# Description of the task
Repeat the listing below word for word, minus the pictures.
*** Data Section Begins ***
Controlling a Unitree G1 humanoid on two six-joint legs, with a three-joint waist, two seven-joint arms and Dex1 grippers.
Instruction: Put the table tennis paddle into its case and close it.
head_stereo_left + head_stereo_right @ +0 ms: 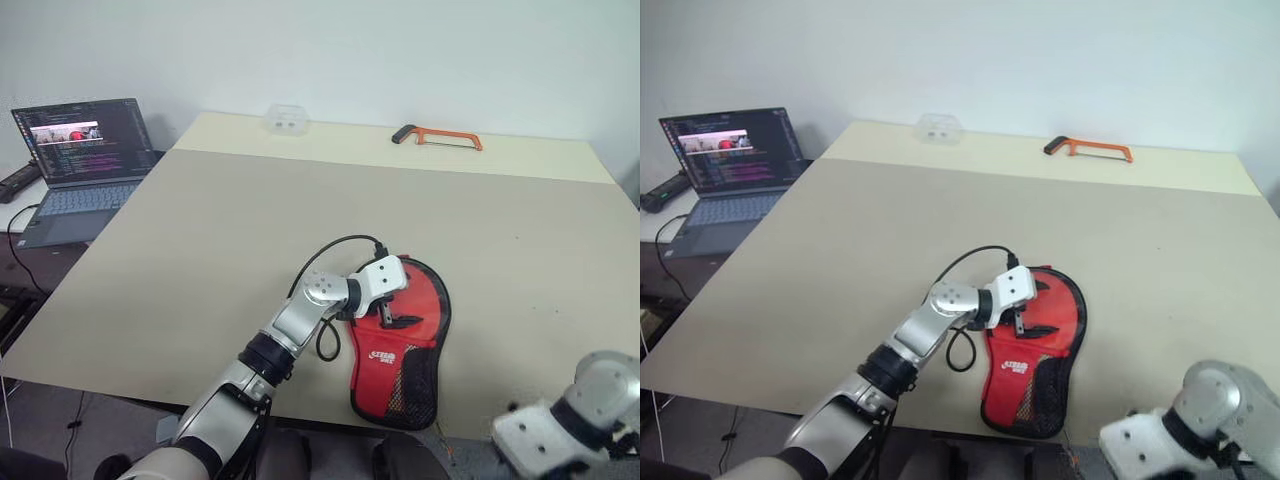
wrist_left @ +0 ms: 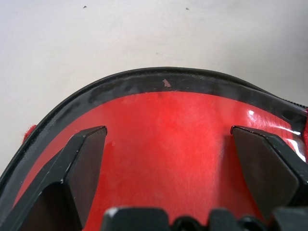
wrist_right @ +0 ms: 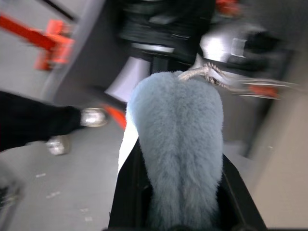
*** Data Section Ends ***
# Response box
Controlling a Unitree G1 humanoid on two six-joint legs, with a three-joint waist, two seven-joint arms and Dex1 grippers.
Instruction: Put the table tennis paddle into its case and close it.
head_stereo_left + head_stereo_right @ +0 ms: 
wrist_left @ +0 ms: 
wrist_right @ +0 ms: 

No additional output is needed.